Line by line, copy the records below exactly and leave the pictures out.
[Start of section]
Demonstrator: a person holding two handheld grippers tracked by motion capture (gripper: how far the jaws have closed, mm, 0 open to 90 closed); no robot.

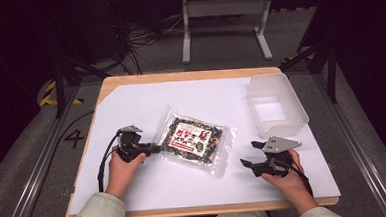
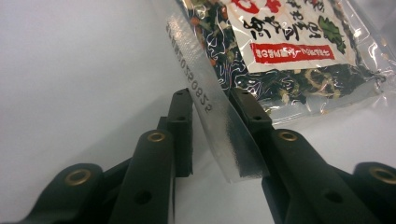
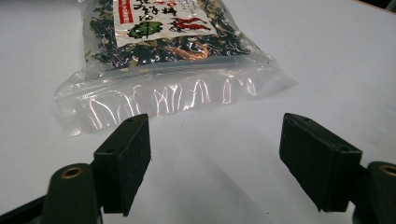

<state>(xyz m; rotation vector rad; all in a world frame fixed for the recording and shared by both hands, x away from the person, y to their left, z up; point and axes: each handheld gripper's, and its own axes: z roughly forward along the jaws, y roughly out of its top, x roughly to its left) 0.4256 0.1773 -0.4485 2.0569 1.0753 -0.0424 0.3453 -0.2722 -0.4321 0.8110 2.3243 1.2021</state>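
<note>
Diagonally lies bag [image 1: 195, 139] (seal toward left gripper [image 1: 155, 149]).

We note that the clear plastic packet of dark dried greens with a red and white label [image 2: 299, 51] is cut off by the top and right edges of the left gripper view, and by the top edge of the right gripper view [image 3: 168, 42]. The printing on its label is too small for us to read in the high view [image 1: 192, 138]. We cannot tell whether the left gripper [image 2: 212, 109] presses the packet's sealed strip. The translucent white plastic bin [image 1: 276, 104] conceals the sheet beneath it. Beyond the table the room is too dark to make out.
</note>
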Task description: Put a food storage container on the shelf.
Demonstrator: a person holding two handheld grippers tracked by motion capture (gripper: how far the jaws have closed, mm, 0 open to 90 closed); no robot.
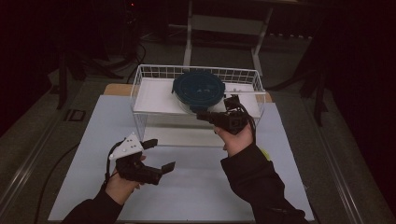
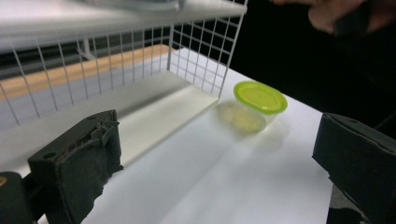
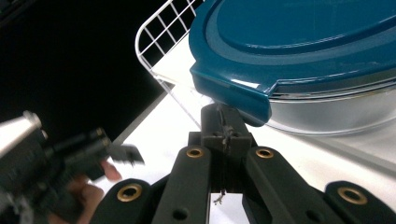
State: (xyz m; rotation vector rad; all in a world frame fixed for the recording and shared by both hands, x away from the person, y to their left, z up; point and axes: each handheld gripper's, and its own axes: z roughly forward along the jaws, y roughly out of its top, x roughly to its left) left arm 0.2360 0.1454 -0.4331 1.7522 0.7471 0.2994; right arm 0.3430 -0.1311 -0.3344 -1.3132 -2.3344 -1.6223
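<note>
We see a white wire rack (image 1: 148,74) at the far side of a pale mat (image 1: 187,186), with a round container under a blue lid (image 1: 198,88) on its upper shelf. Our right gripper (image 1: 207,115) reaches up to the near edge of that lid, its jaws pinched together at the rim. Our left gripper (image 1: 159,155) hangs over the mat just before the rack, jaws spread apart with nothing between them.

I see a wire rack (image 1: 152,77) at the back of the table (image 1: 93,140), with a lidded bowl (image 1: 198,88) on its upper shelf. A small lidded cup (image 2: 254,105) stands on the table just beside the rack's right end.
</note>
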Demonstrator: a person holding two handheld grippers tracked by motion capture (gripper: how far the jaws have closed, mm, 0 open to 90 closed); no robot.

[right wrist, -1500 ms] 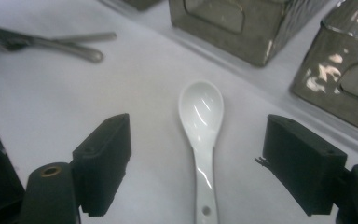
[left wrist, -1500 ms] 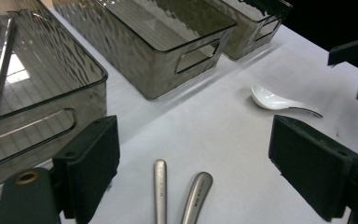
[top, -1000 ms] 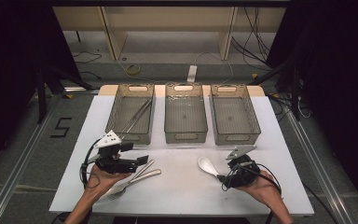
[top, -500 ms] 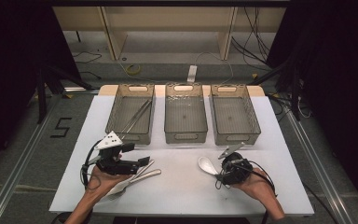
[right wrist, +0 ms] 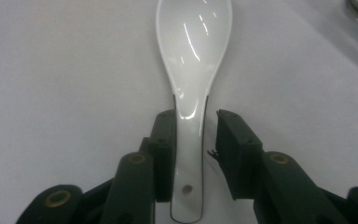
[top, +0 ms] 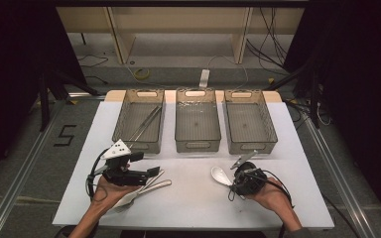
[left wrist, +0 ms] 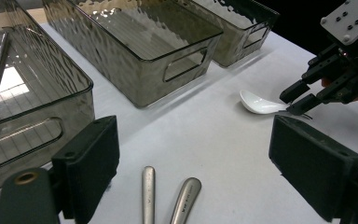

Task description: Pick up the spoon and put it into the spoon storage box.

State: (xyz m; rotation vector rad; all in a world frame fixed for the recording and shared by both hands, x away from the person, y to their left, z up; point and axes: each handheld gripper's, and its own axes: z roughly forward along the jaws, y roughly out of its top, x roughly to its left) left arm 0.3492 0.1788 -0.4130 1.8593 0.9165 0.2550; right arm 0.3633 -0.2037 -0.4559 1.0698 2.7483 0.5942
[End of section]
■ **Result**
Demonstrator: a person holding two handheld grippers tracked by motion capture (gripper: how far the jaws have closed, mm, 0 open to 90 closed); no robot.


<state>(xyz m; rotation vector rad; all in a world frame fixed for the recording and shared by both hands, x away from the person, y to their left, z up; point and axes: each handheld gripper's, and its own axes: z roughly forward along the jaws, y roughly out of its top, x roughly to its left) 0.4256 0.1773 -0.4485 2.0569 1.0753 -0.0424 0.3453 -0.2722 -0.4321 0.8110 2.3243 1.2021</state>
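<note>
Diagonally lies bag [image 1: 195, 139] (seal toward left gripper [image 1: 155, 149]).

We note that the clear plastic packet of dark dried greens with a red and white label [image 2: 299, 51] is cut off by the top and right edges of the left gripper view, and by the top edge of the right gripper view [image 3: 168, 42]. The printing on its label is too small for us to read in the high view [image 1: 192, 138]. We cannot tell whether the left gripper [image 2: 212, 109] presses the packet's sealed strip. The translucent white plastic bin [image 1: 276, 104] conceals the sheet beneath it. Beyond the table the room is too dark to make out.
</note>
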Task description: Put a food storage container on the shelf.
Demonstrator: a person holding two handheld grippers tracked by motion capture (gripper: how far the jaws have closed, mm, 0 open to 90 closed); no robot.
State: (xyz m; rotation vector rad; all in a world frame fixed for the recording and shared by both hands, x away from the person, y to their left, z up; point and axes: each handheld gripper's, and its own axes: z roughly forward along the jaws, y roughly out of its top, x roughly to its left) left arm 0.2360 0.1454 -0.4331 1.7522 0.7471 0.2994; right arm 0.3430 -0.1311 -0.3344 -1.3132 -2.3344 -1.6223
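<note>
We see a white wire rack (image 1: 148,74) at the far side of a pale mat (image 1: 187,186), with a round container under a blue lid (image 1: 198,88) on its upper shelf. Our right gripper (image 1: 207,115) reaches up to the near edge of that lid, its jaws pinched together at the rim. Our left gripper (image 1: 159,155) hangs over the mat just before the rack, jaws spread apart with nothing between them.

I see a wire rack (image 1: 152,77) at the back of the table (image 1: 93,140), with a lidded bowl (image 1: 198,88) on its upper shelf. A small lidded cup (image 2: 254,105) stands on the table just beside the rack's right end.
</note>
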Demonstrator: a person holding two handheld grippers tracked by motion capture (gripper: how far the jaws have closed, mm, 0 open to 90 closed); no robot.

[right wrist, -1500 ms] 
[left wrist, -1500 ms] 
[top, -1000 ms] 
[top, -500 ms] 
[right wrist, +0 ms] 
[top, +0 ms] 
[left wrist, +0 ms] 

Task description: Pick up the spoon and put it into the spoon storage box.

State: (xyz m; rotation vector rad; all in a world frame fixed for the recording and shared by both hands, x away from the person, y to their left, z up; point and axes: each handheld gripper's, and its own axes: z roughly forward along the jaws, y roughly out of its top, x roughly to its left) left arm 0.3492 0.1788 -0.4130 1.8593 0.9165 0.2550; right arm 0.3633 -0.2037 -0.4559 1.0698 2.7483 0.5942

No further work remains on the exercise.